### [Exercise aim]
Output only the lines from the start of the entries through the line holding "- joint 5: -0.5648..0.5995". Each line must match the original exactly.

═════ Given information ═════

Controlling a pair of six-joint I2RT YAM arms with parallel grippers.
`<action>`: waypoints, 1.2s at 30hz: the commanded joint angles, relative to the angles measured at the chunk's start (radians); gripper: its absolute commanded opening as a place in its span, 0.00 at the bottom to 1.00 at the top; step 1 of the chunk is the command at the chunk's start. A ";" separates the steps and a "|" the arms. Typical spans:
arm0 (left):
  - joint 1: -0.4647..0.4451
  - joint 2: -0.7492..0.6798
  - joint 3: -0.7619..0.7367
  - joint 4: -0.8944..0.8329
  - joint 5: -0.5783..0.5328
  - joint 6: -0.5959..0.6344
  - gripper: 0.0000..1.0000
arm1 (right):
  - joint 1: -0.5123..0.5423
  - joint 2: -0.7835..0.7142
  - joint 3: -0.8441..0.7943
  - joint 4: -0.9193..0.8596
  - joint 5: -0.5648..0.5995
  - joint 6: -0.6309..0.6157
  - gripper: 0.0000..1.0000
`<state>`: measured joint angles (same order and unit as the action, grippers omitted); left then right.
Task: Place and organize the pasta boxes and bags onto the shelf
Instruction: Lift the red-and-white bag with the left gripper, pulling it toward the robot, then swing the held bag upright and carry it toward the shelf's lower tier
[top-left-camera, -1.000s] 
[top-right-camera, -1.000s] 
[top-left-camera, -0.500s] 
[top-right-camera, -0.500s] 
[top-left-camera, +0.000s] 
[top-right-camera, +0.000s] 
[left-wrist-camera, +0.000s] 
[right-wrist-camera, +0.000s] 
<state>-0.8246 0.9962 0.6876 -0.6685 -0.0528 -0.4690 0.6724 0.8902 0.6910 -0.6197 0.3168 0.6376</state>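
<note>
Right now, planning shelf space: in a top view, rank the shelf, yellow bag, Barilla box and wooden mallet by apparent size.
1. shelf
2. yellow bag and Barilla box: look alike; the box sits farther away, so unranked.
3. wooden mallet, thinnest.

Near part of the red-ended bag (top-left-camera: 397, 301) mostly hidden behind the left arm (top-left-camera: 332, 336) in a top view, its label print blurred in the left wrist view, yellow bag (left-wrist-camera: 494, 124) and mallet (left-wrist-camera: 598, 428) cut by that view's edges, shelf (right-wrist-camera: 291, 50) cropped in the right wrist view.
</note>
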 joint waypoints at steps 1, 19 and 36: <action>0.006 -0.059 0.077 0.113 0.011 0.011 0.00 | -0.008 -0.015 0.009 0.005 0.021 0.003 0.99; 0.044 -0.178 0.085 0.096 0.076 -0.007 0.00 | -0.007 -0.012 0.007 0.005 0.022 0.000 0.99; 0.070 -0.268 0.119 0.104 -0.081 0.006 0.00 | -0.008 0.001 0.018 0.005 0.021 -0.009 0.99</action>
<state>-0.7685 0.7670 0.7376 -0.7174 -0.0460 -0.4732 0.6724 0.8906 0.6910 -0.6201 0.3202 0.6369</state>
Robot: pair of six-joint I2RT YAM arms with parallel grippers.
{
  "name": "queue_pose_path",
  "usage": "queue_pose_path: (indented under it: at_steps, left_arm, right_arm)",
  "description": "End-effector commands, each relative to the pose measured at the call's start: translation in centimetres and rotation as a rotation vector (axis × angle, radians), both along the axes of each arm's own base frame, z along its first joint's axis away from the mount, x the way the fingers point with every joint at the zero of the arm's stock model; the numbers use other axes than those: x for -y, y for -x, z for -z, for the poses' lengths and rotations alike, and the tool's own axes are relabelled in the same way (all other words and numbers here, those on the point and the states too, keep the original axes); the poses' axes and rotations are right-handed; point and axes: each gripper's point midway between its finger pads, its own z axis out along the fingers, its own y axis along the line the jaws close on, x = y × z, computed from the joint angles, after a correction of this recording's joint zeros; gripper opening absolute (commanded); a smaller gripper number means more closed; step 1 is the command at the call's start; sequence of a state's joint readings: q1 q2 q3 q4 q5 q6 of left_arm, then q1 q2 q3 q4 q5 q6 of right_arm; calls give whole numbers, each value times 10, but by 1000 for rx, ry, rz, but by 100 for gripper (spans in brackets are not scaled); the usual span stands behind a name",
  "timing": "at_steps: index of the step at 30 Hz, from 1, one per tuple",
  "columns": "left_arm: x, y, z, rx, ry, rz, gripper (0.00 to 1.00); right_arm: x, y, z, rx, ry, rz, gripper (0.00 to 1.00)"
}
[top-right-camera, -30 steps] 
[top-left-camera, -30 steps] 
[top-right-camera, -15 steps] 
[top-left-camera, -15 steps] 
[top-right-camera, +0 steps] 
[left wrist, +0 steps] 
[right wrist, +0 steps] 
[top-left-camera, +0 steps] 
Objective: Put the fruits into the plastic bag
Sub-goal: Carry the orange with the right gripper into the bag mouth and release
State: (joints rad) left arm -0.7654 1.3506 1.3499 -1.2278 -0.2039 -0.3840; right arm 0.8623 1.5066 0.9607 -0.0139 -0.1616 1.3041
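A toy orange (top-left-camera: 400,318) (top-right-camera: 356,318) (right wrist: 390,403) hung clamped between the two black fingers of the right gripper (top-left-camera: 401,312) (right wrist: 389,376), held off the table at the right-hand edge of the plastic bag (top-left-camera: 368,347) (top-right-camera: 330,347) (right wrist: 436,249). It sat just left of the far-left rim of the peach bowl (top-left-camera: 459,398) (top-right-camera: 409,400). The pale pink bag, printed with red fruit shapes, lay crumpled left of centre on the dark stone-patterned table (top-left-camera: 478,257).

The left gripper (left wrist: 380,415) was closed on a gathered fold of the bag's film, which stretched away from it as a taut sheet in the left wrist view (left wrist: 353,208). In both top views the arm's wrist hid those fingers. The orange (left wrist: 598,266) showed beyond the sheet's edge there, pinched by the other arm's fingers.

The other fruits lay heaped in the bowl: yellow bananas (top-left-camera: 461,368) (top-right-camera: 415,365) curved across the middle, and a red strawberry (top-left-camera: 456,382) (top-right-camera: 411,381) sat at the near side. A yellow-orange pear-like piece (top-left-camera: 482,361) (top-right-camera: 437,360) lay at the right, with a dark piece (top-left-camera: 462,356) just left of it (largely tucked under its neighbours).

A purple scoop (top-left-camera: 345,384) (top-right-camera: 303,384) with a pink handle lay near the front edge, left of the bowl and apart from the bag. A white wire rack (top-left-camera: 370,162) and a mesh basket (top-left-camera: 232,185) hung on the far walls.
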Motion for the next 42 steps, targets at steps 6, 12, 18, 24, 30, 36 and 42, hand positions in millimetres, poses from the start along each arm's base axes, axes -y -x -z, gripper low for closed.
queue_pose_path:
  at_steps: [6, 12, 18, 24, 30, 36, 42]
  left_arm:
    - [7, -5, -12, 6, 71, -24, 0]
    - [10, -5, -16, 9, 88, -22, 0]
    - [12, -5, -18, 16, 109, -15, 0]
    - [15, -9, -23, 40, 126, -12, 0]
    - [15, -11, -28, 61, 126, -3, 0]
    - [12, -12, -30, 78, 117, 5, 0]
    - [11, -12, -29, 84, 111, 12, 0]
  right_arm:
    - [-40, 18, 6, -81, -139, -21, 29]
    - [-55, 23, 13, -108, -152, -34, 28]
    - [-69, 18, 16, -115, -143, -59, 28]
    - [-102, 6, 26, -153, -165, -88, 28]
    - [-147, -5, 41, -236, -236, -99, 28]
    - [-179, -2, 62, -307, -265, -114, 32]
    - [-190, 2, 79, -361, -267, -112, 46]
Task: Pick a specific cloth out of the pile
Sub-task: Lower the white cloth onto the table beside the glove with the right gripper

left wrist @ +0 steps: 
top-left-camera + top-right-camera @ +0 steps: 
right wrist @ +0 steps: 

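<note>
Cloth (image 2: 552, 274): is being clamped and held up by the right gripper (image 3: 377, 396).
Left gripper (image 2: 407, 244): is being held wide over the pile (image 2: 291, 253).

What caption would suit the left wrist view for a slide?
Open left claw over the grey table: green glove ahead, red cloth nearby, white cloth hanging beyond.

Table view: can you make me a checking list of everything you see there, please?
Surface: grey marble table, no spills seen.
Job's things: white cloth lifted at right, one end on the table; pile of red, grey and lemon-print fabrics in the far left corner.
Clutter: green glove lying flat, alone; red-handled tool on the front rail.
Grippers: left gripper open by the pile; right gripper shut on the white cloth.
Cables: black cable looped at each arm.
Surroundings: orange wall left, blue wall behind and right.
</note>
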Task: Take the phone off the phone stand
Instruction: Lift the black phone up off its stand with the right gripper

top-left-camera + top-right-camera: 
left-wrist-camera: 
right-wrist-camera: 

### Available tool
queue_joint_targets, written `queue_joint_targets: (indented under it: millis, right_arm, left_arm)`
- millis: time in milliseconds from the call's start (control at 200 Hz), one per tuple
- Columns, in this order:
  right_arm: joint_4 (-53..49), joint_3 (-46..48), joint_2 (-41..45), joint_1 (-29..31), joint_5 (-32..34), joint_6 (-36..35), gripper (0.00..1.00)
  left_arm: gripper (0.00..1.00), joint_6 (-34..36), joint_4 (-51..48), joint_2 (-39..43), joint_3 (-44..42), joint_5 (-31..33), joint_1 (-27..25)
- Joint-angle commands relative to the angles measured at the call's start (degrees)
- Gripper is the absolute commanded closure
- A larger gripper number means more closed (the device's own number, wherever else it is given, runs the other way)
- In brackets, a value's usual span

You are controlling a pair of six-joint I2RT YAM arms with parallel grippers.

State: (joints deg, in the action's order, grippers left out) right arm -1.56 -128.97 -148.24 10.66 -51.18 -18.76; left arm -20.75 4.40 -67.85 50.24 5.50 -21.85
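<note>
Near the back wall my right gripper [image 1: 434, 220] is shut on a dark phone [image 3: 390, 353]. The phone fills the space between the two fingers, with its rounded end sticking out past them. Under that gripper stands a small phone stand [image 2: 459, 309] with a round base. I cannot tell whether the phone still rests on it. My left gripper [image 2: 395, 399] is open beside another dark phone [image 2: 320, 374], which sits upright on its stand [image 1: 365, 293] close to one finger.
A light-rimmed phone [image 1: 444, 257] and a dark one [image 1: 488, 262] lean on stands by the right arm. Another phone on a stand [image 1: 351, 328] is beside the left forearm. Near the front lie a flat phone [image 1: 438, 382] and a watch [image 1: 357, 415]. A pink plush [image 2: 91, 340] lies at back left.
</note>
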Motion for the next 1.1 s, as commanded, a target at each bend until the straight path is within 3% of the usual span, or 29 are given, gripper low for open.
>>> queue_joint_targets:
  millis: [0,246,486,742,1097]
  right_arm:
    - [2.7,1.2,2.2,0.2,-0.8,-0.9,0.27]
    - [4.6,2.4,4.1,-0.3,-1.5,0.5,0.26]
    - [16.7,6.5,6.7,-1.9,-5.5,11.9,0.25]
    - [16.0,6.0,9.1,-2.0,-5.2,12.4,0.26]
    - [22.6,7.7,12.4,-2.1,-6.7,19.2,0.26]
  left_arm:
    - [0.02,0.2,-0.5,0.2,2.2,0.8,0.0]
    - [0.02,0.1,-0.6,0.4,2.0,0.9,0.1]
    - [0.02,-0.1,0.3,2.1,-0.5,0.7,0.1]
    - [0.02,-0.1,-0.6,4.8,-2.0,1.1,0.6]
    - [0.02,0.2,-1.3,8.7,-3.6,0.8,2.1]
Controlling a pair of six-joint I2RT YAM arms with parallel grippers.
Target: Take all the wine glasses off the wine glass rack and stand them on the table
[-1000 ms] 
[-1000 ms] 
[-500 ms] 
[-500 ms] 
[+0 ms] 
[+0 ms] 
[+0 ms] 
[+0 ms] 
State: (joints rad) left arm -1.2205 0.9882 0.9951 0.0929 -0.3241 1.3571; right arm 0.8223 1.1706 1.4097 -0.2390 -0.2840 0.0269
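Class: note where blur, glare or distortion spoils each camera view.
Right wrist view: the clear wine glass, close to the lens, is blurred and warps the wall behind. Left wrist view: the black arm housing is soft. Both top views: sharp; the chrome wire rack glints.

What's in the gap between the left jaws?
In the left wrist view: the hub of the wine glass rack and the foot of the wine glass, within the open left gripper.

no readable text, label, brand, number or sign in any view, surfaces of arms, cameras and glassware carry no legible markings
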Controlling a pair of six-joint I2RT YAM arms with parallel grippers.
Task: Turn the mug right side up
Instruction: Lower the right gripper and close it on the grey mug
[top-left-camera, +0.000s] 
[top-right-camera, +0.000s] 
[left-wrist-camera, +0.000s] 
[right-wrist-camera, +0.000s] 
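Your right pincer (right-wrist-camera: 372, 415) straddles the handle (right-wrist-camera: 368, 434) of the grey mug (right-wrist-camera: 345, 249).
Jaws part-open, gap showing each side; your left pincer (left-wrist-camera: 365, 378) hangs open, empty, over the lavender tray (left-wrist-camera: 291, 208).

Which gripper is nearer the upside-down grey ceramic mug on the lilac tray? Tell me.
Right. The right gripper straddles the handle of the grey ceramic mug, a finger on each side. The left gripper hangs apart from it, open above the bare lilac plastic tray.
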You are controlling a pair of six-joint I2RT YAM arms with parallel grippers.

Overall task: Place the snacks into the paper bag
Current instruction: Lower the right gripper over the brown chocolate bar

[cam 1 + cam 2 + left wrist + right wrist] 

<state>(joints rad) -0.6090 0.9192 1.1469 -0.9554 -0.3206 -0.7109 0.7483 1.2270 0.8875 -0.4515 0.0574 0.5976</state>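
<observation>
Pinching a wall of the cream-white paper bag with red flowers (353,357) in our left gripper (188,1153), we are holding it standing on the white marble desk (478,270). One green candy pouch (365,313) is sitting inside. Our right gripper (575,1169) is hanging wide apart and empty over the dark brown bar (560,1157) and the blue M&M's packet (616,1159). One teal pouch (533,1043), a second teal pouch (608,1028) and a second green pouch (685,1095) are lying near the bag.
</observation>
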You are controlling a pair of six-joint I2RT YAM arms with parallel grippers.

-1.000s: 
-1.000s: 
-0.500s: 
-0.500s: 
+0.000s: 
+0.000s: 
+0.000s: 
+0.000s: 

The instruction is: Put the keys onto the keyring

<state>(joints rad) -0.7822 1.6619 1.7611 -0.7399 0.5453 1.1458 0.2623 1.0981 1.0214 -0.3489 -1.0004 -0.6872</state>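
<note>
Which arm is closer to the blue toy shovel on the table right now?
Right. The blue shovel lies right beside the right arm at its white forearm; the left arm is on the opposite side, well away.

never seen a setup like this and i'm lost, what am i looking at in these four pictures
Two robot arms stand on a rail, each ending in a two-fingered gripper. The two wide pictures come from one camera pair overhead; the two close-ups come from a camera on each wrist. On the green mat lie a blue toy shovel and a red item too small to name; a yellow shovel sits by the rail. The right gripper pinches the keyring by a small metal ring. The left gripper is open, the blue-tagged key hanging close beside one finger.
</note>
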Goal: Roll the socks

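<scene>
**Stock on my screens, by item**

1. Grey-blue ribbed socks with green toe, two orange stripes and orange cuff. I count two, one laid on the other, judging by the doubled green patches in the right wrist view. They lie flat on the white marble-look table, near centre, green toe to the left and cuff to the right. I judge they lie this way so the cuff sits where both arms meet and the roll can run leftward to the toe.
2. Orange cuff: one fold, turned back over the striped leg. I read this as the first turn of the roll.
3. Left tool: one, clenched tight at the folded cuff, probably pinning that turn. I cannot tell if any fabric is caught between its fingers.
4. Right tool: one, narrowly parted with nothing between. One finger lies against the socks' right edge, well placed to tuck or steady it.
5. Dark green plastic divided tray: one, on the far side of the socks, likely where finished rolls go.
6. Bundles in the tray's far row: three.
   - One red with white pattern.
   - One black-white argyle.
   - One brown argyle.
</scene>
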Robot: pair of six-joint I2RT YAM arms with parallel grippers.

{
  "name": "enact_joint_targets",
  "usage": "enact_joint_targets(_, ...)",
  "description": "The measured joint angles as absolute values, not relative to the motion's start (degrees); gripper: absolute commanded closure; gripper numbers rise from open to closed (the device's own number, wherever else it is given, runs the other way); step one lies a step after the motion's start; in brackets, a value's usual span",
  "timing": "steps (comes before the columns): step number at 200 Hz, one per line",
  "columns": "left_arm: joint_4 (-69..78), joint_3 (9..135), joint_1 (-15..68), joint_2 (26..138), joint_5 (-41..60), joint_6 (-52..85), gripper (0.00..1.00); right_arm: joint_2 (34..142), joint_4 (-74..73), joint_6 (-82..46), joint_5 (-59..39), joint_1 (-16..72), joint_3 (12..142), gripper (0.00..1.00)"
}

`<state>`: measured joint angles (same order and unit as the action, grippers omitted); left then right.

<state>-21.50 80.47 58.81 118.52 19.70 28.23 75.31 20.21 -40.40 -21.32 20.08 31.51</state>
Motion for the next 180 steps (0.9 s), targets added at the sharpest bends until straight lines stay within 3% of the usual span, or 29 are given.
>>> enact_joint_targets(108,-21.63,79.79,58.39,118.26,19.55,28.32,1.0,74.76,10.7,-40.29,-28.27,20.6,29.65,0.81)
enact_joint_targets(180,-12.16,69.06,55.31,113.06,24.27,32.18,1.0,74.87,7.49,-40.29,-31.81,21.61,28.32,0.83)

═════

### [Reply to the exercise]
Controlling a pair of six-joint I2RT YAM arms with parallel grippers.
`<action>`: waypoints, 1.2s at 30hz: the commanded joint angles, relative to the angles measured at the chunk's start (radians); gripper: its absolute commanded opening as a place in its span, 0.00 at the bottom to 1.00 at the top; step 1 of the chunk is the command at the chunk's start. A ";" separates the steps and a "|" the arms. Typical spans:
arm0 (left):
  - joint 1: -0.4647..0.4451
  - joint 2: -0.7492..0.6798
  - joint 3: -0.7619..0.7367
  - joint 4: -0.8944..0.8329
  - joint 5: -0.5783..0.5328
  - joint 6: -0.5959..0.6344
  - gripper: 0.0000..1.0000
arm1 (right):
  - joint 1: -0.5123..0.5423
  - joint 2: -0.7835..0.7142
  - joint 3: -0.8441..0.7943
  - joint 4: -0.9193..0.8596
  - joint 5: -0.5648..0.5995

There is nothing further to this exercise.